■ Assignment
Within the entries below, please return exactly the lines from the one with "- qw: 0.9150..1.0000" through the one with "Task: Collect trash", leaving out any pictures.

■ Exercise data
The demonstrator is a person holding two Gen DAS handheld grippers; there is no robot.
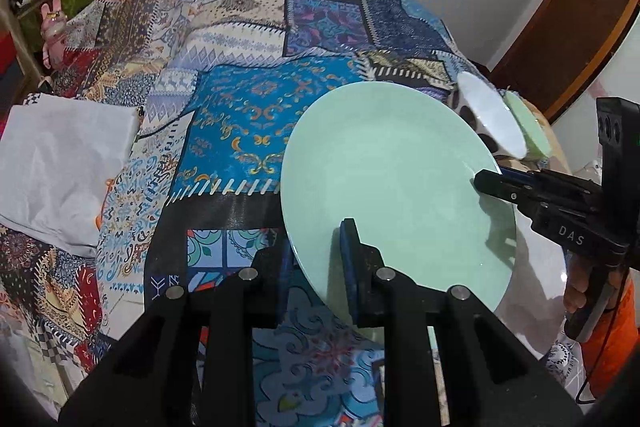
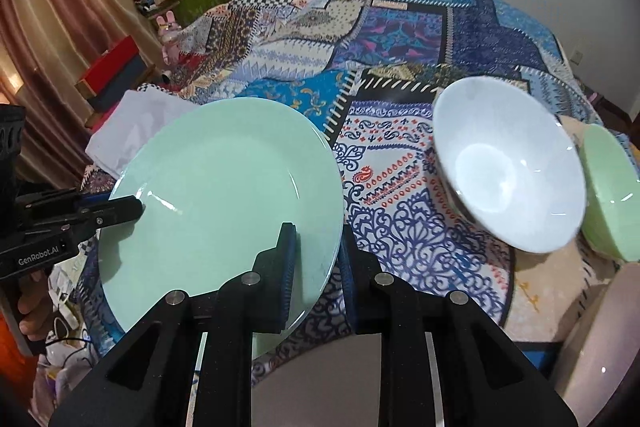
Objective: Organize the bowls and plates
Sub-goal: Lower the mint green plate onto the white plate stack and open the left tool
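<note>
Currently listed, one moment, both wrist views.

Item 1: plate, mint green, round, held tilted above the quilt. No long axis; the rim is what matters.

Item 2: left gripper. Fingers closed on the plate rim, one finger on the upper face, the other underneath. From this camera the plate spreads toward 1 o'clock.

Item 3: right gripper. Fingers likewise clamped on the rim at another point, one finger on the face, the other behind the edge. From this camera the plate spreads toward 10 o'clock. In the left view it enters from 3 o'clock, its tip on the face near the rim.

Item 4: white bowl, tipped on its side, at 2 o'clock in the right view, apart from the plate.

Item 5: green bowl, just beside the white bowl, at 3 o'clock, partly cut by the frame.

Item 6: white cloth, at 9 o'clock in the left view.

Judgement: the plate hangs between the two grips, so neither arm is nearer it. The bowls lie on the right gripper's side. Whichever grip lets go, the other must carry a tilted plate by the rim alone; slipping is the risk.
</note>
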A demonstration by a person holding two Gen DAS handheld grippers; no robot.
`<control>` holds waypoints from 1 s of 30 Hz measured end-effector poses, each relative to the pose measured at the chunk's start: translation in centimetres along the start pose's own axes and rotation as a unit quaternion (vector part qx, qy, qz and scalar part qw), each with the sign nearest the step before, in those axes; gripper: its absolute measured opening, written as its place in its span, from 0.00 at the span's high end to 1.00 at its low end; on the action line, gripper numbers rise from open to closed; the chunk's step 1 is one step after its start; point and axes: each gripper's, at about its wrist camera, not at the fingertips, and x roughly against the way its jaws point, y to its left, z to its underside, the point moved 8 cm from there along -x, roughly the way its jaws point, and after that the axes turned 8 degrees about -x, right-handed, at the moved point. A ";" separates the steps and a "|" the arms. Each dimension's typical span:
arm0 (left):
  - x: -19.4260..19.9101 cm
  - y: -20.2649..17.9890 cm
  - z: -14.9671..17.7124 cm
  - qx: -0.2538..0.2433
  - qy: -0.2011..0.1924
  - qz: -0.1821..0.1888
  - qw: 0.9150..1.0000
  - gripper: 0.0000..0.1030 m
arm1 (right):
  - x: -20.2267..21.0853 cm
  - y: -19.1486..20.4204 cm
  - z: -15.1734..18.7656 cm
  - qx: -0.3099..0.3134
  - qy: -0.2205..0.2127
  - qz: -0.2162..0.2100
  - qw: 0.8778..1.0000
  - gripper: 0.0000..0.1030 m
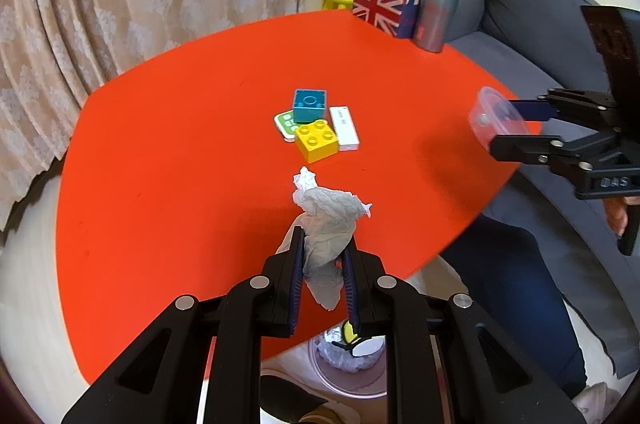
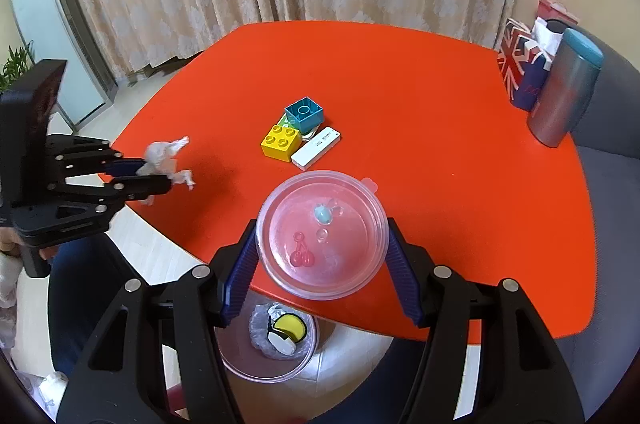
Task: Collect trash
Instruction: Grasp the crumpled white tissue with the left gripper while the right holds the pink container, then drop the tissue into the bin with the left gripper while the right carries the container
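One crumpled white tissue [image 1: 326, 220], soft and creased into an uneven wad, is pinched between the ribbed blue pads of the left claw [image 1: 322, 256], whose jaws are closed on it; it hangs above the near part of the desk [image 1: 180, 164]. One clear round plastic lid [image 2: 322, 234], smooth and shallow with a small tab on its rim, sits clamped between the two blue pads of the right claw [image 2: 322, 256], held over the desk's near edge. Small printed shapes show through it.

Below the desk edge, on the floor, stands one round pinkish bin [image 2: 268, 348] with a thin crinkled liner and some yellow and white scraps inside.

The desk is a smooth, glossy orange slab with rounded corners. At its middle lie two chunky plastic bricks, one yellow brick [image 1: 316, 140] studs-up and one teal brick [image 1: 309, 105] hollow side up, beside one flat white rectangular stick [image 1: 344, 128] and one green and white card [image 1: 286, 124]. At the far corner stand one flag-patterned tissue box [image 1: 384, 6] and one cylindrical metallic tumbler [image 1: 438, 12] with a teal cap.
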 end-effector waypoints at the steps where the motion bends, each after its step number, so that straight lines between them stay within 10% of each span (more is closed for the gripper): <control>1: 0.3 -0.2 0.0 -0.001 -0.002 0.002 1.000 0.83 | 0.2 0.0 0.1 0.000 -0.002 -0.001 1.000 0.41; 30: 1.4 -6.4 6.7 -0.014 0.012 0.057 0.998 0.83 | 2.7 4.5 6.7 0.031 0.005 -0.047 0.998 0.41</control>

■ Written answer
  - qw: 0.9150..1.0000
  - gripper: 0.0000..0.1030 m
arm1 (right):
  - x: -20.2267..21.0853 cm
  - y: -19.1486..20.4204 cm
  - z: -15.1734..18.7656 cm
  - qx: -0.3099..0.3134
  - qy: -0.2205..0.2127
  - qz: -0.2162..0.2100
  - qw: 0.8778..1.0000
  - gripper: 0.0000..0.1030 m
Task: Collect trash

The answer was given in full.